3.3 Development Committee.


3.3.1 Membership. The Development Committee shall be comprised of two representatives from Amira and two representatives from Integ. Amira and Integ may replace its Development Committee representatives at any time, with written notice to the other party. Amira may also have one additional representative with visitation rights to the Development Committee.


3.3.2 Decisions. Each representative of Amira and Integ shall have one vote on the Development Committee, which vote may be cast by proxy. Decisions of the Development Committee shall be made by majority vote. A unanimous vote of the Development Committee shall be required for the following: (i) the selection of milestones with respect to research regarding Product manufacture development; and (ii) any redirection or expansion of the Development Program beyond those activities and responsibilities described in the initial Development Plan, which by their actions cause the Parties to spend unforeseen amounts.
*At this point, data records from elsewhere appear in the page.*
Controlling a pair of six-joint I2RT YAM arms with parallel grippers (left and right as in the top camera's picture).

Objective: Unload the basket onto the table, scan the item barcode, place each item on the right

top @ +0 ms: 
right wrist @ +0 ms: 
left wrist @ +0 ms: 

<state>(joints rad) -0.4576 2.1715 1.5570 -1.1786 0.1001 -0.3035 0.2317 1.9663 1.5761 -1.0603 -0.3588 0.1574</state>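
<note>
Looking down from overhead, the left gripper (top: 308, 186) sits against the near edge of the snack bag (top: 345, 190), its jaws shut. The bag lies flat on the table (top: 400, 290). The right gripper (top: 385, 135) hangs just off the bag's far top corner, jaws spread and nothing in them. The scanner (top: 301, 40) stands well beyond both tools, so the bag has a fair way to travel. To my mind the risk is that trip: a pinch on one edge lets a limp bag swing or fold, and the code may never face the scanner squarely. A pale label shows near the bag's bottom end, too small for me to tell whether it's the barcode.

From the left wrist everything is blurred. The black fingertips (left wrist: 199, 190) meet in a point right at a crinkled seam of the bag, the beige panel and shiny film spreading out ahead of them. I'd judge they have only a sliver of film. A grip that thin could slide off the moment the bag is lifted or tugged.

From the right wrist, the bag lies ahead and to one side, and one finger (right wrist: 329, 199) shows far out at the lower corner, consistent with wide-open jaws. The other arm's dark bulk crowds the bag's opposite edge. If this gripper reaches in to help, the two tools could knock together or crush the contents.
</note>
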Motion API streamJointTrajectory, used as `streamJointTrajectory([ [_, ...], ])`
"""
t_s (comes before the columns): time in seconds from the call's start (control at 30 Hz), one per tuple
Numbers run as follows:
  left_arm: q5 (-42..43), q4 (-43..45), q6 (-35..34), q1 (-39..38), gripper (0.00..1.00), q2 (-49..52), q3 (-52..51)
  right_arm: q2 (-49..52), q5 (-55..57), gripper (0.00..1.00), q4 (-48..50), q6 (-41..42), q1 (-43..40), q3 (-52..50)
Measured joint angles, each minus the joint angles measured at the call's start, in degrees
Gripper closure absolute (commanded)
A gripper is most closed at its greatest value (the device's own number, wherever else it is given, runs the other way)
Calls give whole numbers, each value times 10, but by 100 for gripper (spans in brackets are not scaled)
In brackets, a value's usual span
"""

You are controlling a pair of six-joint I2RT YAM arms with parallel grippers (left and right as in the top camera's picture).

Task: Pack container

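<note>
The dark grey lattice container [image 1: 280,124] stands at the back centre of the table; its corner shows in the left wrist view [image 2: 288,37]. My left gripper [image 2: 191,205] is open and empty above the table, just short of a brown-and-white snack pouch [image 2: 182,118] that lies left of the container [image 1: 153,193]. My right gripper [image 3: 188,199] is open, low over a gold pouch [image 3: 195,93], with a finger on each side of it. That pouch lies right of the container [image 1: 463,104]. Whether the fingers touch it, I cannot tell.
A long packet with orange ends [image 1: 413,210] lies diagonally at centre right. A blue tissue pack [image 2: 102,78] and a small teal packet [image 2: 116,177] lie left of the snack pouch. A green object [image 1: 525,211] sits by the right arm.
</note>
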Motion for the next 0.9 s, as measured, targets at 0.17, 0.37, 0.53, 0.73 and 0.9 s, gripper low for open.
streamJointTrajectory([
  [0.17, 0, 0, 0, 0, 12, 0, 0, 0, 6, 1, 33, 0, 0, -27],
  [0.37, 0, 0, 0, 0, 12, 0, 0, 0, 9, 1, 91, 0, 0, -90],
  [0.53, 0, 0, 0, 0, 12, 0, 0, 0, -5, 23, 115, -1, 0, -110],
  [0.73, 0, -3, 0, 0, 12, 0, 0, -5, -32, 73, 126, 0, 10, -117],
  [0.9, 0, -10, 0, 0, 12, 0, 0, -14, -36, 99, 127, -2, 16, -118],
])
In the event that the Development Committee fails to reach a majority (or, if applicable, unanimous) consensus on a decision required pursuant to this Agreement, the Development Committee shall notify the Chairman of the Board of Directors of each of Integ and Amira in writing of such failure and of all information relevant to such decision. The respective Chairmen shall then attempt in good faith to reach a unanimous consensus on such decision. Failure of the Development Committee or the parties' respective Chairmen to reach a consensus on any such decision shall not be considered a breach of this Agreement.


3.3.3 Responsibilities. It will be the responsibility of the Development Committee, among other things, to (i) oversee the conduct of the Development Program, and (ii) prepare and approve the Development Plan and the detailed working program (including timetables) to be carried out. The activities conducted in connection with the Development Plan shall be monitored by the Development Committee and periodically reviewed.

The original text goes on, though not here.